Every line from the start of the records through the line with "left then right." is to be written out exactly; pictures are not.

Exercise materials:
= = = = =

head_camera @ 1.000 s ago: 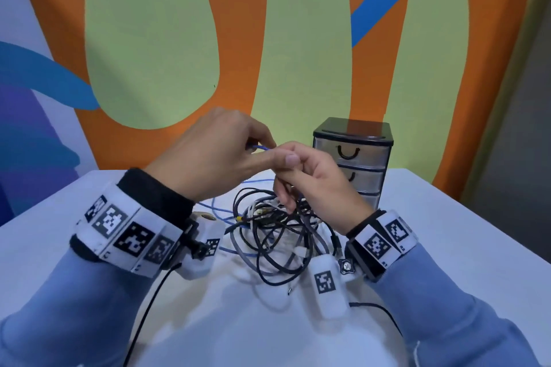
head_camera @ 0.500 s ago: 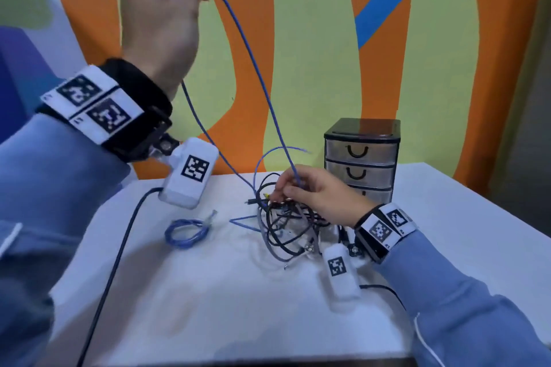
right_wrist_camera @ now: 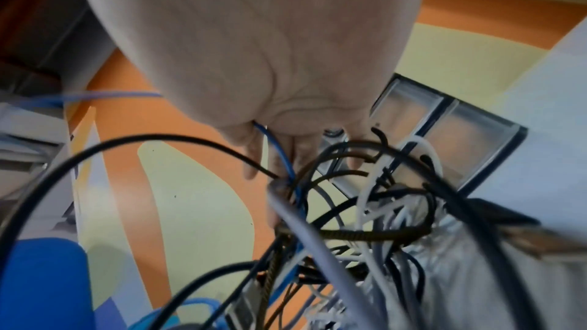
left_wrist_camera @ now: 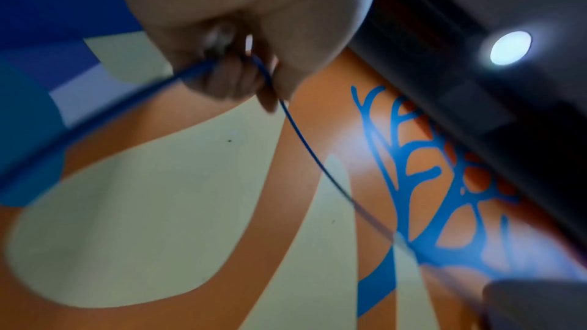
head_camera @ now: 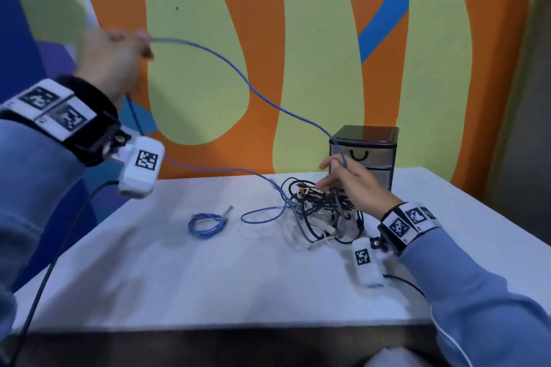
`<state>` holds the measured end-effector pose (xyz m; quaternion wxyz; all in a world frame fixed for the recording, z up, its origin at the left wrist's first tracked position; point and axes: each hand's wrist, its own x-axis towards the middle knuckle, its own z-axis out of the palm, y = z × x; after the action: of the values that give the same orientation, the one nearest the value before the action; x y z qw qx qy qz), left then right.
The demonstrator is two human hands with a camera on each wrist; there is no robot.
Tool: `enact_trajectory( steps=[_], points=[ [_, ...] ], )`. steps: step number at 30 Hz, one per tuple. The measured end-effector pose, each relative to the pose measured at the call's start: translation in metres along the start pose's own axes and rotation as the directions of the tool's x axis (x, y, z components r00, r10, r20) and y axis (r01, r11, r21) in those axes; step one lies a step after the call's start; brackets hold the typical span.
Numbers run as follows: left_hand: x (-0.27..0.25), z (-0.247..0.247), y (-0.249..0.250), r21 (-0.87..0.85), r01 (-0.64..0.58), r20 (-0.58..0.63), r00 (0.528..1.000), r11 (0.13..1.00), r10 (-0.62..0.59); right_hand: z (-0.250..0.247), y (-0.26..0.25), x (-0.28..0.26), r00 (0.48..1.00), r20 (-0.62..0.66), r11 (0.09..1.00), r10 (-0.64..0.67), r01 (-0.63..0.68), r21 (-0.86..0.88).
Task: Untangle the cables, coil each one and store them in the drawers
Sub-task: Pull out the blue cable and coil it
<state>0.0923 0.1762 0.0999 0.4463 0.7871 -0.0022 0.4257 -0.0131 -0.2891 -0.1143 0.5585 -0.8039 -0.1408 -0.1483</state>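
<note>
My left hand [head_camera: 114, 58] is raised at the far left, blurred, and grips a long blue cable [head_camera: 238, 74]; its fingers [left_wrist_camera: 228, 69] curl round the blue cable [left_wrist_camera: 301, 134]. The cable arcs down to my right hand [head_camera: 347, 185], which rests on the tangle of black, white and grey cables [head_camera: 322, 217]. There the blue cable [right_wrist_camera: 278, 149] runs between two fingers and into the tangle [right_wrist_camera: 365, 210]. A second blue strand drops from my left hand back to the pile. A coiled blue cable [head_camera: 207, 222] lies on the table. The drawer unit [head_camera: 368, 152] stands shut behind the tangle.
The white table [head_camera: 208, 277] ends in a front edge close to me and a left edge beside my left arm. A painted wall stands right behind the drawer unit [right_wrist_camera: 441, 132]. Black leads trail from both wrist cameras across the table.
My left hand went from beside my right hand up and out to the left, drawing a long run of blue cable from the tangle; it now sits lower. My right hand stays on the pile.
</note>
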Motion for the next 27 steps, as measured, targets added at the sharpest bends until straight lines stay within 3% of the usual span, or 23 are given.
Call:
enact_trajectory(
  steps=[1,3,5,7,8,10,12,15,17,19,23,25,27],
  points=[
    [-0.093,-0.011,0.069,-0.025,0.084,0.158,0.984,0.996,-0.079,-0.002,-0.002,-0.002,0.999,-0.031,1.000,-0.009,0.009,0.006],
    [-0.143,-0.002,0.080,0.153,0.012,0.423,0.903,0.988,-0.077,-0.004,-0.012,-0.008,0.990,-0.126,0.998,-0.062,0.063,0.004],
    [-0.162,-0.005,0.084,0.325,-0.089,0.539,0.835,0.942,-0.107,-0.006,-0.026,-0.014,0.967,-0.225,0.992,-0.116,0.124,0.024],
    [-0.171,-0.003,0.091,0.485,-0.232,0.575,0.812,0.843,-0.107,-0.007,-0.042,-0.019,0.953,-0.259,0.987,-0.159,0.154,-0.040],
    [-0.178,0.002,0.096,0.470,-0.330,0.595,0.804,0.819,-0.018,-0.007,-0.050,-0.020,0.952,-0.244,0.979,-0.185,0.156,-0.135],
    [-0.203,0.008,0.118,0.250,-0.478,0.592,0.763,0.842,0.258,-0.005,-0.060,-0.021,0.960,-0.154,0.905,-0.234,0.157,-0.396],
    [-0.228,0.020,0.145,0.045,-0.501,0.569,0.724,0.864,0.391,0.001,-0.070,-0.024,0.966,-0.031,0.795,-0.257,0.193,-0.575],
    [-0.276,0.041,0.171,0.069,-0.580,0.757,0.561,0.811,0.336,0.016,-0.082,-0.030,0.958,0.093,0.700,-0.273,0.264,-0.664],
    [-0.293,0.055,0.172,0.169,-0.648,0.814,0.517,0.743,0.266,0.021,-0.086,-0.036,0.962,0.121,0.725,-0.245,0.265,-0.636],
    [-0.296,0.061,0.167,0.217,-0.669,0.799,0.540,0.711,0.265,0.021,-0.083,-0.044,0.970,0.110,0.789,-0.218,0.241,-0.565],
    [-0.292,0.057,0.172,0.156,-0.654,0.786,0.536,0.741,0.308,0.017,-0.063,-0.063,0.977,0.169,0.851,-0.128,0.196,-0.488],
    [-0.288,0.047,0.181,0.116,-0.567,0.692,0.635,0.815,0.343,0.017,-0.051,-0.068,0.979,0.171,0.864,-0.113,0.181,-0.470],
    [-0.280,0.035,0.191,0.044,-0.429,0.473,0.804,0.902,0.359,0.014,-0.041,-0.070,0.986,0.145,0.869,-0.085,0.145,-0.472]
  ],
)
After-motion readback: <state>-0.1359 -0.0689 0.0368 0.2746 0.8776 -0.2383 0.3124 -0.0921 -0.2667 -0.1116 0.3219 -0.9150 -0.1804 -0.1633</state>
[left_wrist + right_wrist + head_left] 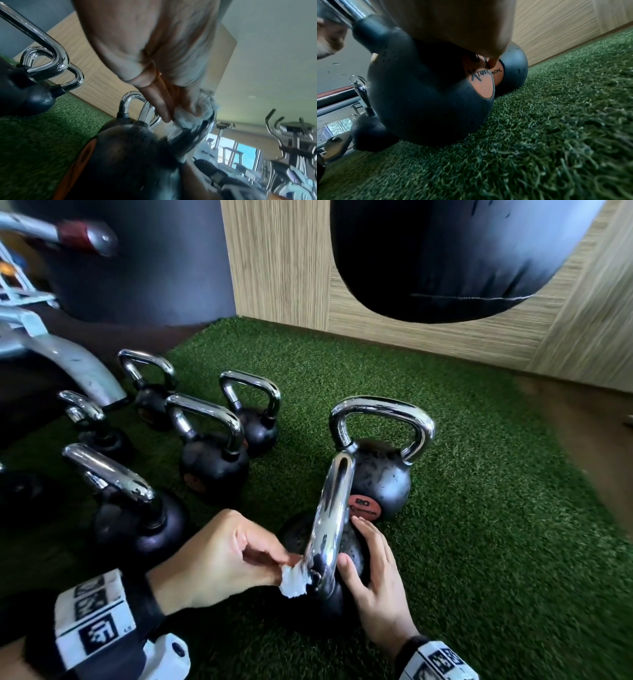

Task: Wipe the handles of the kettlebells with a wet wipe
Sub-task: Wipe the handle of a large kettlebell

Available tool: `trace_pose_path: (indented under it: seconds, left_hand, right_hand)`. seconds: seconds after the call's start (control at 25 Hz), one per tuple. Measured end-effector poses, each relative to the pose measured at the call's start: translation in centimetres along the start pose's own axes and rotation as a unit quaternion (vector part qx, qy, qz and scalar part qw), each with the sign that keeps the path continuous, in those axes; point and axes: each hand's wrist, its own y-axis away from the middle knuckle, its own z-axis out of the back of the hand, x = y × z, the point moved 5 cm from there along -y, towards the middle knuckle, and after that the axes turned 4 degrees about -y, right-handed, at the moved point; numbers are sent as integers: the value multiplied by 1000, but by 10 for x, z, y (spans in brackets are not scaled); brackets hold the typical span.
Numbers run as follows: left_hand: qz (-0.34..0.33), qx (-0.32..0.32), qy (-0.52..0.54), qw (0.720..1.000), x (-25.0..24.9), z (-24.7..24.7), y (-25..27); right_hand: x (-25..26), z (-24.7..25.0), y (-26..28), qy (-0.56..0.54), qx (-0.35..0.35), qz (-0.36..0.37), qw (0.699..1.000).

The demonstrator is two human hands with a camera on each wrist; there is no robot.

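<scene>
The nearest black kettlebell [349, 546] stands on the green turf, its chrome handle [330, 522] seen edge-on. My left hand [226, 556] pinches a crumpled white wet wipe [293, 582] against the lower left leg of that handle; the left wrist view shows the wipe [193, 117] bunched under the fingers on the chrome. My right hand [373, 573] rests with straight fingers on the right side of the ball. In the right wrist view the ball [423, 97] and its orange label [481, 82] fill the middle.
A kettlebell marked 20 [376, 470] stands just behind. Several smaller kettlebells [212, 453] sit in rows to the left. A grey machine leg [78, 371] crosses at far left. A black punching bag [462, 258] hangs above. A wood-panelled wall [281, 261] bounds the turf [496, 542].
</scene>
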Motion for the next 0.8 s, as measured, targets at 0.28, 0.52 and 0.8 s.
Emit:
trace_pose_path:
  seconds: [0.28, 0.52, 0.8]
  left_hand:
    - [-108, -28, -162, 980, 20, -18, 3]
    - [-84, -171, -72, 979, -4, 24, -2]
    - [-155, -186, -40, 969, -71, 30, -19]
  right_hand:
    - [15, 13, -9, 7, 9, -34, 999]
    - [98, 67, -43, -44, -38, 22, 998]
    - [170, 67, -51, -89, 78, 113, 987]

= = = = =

Answer to the problem:
head_camera @ 1.000 s ago: 
head_camera @ 0.500 s ago: 
right_wrist_camera @ now: 
left_wrist_camera @ now: 
head_camera @ now: 
`<state>` holds the measured end-effector pose (xyz m; quaternion wxyz; all in a world frame fixed for the recording, z up, its origin at the left wrist's first tracked position; point and axes: each hand's wrist, its own x-axis towards the middle knuckle, its own z-axis out of the palm, y = z × x; after the action: of the values that give the same orientation, the one nearest the value before the action; x y z qw qx qy qz), left then right.

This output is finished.